Pinch technology is one of the ways to improve economic efficiency and reduce carbon footprint. ‘Energy pinch’ is a well established, rigorous, structured, thermodynamic approach for identifying energy efficiency opportunities that can be used to tackle a wide range of such process and utility related problems as, for example, reducing operating costs, debottlenecking processes, and improving energy efficiency. However, traditional pinch techniques alone do not allow the rigorous assessment of the impact on the overall heat and material balance of modifying the inlet conditions of existing preflash drums/towers. Therefore, unless inlet conditions to the preflash remain unchanged, a combination of traditional pinch techniques and process simulators should be used when evaluating energy savings projects on CDU preheat trains with preflash. For these tasks, KBC uses its in-house software SuperTarget for determining energy saving ideas and Petro-SIM (KBC’s process simulator) for evaluating the effect of any changes to product yields, as well as confirming possible fuel savings.
This article gives a brief introduction to energy pinch and illustrates how combining pinch with process know-how helps to overcome the challenge of achieving energy savings on CDUs with preflash.
CDUs separate and recover the relatively lighter fractions from fresh crude oil charge, while the vacuum distillation unit processes the crude distillation bottoms to produce an increased yield of liquid distillates and heavy residual material. The function of a preflash device (either drum or tower) is simply to remove light components of the crude before entering the CDU furnace. While the vapour stream is then sent either to the furnace outlet, to a desired location in the crude column, or to downstream columns (such as debutanisers) for further separation after being mixed with naphtha from the CDU, flashed crude, in its turn, is either sent directly to the CDU furnace or to a preheat train for further heating before being sent to the furnace.

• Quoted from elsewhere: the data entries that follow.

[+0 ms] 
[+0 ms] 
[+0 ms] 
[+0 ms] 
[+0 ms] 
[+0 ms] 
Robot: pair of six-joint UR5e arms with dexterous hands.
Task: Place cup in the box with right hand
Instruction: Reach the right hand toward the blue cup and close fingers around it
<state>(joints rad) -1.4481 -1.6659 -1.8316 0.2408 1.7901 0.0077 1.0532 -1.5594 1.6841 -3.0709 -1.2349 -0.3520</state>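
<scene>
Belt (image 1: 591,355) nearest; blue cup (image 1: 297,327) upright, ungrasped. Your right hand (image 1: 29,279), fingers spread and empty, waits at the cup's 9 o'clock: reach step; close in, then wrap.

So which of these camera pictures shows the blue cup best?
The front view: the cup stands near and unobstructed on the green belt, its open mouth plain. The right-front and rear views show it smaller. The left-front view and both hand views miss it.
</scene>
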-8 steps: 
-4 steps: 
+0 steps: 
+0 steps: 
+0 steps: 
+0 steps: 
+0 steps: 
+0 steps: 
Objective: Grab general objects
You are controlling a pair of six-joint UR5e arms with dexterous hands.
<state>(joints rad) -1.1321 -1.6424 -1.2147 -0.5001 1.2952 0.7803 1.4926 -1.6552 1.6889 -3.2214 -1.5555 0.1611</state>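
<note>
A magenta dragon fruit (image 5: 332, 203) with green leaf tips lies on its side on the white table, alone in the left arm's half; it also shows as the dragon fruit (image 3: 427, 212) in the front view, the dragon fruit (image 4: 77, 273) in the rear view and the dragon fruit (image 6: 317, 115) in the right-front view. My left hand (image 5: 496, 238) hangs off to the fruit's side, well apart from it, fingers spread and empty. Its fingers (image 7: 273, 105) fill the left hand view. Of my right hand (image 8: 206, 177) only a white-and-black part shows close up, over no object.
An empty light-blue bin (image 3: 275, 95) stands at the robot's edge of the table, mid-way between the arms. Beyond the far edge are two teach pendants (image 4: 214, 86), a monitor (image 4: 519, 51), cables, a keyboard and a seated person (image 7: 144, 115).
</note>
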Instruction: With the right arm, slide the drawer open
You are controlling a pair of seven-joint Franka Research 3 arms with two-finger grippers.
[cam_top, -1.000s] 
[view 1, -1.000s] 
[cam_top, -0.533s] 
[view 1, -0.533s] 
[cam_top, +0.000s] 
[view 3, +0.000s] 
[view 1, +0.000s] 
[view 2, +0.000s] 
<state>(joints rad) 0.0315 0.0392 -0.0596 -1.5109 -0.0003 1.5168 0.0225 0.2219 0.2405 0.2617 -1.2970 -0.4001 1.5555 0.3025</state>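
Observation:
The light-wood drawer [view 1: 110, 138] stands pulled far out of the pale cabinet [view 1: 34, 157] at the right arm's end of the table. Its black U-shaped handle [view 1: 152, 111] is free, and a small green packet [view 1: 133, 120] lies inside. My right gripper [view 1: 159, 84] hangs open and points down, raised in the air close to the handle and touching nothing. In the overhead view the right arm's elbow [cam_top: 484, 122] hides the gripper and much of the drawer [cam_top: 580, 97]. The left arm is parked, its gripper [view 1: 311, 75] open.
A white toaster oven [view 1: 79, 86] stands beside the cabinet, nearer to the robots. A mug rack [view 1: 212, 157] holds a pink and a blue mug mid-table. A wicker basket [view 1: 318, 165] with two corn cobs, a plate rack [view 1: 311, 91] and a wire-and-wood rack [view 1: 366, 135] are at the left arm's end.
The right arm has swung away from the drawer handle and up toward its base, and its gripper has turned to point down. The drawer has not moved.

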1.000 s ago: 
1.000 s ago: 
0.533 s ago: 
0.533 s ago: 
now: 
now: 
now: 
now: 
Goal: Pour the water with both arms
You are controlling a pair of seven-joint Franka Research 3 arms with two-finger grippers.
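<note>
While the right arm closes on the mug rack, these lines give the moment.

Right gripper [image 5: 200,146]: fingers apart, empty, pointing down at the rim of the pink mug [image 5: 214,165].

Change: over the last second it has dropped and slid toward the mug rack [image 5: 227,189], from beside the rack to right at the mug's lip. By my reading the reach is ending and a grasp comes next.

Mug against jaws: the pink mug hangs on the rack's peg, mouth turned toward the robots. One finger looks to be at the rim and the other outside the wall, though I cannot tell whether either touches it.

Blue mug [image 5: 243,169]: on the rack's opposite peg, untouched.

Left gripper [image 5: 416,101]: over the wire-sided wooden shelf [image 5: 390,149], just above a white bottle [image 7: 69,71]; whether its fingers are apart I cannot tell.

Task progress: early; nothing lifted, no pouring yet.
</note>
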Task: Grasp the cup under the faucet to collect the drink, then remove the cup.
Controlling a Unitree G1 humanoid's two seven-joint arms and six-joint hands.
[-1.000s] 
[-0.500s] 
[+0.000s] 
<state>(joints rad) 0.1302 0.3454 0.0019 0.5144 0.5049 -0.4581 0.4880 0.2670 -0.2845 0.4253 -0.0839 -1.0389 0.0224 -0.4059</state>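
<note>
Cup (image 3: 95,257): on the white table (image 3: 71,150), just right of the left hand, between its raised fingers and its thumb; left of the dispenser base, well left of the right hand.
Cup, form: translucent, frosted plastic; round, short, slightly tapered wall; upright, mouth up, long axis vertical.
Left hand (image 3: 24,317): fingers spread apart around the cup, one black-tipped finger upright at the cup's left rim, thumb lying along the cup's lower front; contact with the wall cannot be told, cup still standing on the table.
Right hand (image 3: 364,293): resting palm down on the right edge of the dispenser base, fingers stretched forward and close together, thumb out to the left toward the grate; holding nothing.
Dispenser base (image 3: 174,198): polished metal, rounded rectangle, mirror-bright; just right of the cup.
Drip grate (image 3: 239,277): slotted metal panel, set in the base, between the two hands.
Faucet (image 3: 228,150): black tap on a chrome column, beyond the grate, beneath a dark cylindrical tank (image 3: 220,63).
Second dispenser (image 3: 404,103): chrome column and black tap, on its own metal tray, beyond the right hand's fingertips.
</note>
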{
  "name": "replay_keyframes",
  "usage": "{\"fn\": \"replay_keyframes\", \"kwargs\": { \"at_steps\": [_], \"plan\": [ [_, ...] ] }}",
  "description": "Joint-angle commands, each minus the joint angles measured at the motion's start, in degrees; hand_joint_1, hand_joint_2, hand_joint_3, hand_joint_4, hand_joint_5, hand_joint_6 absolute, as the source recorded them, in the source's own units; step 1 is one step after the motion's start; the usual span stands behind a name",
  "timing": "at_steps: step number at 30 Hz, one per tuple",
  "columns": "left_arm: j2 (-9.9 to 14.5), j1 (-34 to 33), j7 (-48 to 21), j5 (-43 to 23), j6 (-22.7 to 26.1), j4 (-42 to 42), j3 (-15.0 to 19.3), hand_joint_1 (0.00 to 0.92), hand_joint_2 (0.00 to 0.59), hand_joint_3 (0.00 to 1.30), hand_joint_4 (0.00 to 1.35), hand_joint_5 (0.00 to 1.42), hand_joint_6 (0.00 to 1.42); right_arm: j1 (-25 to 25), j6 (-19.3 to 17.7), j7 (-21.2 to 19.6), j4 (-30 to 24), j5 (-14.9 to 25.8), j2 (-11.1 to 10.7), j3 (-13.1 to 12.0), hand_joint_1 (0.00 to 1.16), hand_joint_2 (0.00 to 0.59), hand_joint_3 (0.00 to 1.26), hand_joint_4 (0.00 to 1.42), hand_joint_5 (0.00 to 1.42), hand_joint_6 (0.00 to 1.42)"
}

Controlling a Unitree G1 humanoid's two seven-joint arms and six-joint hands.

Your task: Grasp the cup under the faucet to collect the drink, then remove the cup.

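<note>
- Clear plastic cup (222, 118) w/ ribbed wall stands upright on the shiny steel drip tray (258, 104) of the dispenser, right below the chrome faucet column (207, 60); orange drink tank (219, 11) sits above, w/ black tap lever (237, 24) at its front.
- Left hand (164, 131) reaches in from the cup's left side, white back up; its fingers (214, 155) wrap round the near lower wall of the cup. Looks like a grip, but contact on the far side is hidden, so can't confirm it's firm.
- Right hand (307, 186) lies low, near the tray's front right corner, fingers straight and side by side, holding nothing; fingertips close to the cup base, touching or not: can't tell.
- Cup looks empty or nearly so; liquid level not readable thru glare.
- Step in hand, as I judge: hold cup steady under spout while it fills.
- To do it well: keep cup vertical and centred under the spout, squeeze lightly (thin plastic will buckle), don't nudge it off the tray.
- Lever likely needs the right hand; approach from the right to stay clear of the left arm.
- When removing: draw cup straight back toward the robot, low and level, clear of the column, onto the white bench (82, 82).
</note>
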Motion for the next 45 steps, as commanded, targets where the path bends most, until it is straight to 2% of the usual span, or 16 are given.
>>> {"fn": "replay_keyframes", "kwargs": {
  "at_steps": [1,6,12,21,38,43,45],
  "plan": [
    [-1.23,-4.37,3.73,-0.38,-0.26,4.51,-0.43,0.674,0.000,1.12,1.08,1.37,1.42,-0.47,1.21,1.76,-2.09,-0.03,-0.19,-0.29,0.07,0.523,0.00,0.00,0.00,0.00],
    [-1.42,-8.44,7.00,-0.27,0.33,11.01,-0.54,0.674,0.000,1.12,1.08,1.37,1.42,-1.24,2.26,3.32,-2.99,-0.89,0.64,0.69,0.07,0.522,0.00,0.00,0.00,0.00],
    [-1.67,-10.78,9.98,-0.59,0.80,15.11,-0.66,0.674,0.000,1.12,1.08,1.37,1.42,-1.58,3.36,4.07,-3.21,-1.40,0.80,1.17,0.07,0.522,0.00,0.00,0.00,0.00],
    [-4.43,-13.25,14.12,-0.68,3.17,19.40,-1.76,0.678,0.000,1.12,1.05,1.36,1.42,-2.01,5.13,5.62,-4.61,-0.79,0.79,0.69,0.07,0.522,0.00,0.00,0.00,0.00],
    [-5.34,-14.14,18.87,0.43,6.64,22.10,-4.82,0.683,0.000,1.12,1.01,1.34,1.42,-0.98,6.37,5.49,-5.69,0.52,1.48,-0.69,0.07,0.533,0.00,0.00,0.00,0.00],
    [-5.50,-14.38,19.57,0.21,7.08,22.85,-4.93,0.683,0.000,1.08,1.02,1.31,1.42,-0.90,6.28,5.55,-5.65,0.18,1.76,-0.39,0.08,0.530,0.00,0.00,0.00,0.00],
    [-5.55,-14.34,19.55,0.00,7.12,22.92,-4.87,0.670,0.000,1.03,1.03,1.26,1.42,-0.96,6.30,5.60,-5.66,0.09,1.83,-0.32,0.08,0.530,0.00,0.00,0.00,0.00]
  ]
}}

Crude units account for approximately 25% of a refinery’s total liquid fuel consumption. Their operation is, therefore, key in terms of a refinery’s overall energy efficiency. Over the last few years, high fuel prices in addition to an ever more carbon-conscious operation have driven refiners to look for ways to improve the energy efficiency of their units, in particular of CDU preheat trains, as one of the few available avenues for effective cost reduction.
What is pinch technology?
Pinch technology is a systematic approach that analyses all process heating and cooling demands in terms of quantity (duty) and quality (temperature). The study of these factors ensures that all opportunities to recover waste heat within a process are identified and maximised, reducing the demand for hot and cold utilities. The fundamental principle behind this technology is the ability to match individual demands for a commodity (in this case heat) with a suitable supply. One of the principal tools used in pinch analysis is composite curves (see Figure 1).
The basic principle of their generation is as follows: the process streams to be analysed are first divided into sources and sinks, corresponding to hot and cold streams. The hot and cold streams are then plotted in terms of quality (temperature) against quantity (heat duty). The resulting curves enclose a representation of the amount of heat in the process and the temperature range over which it is available.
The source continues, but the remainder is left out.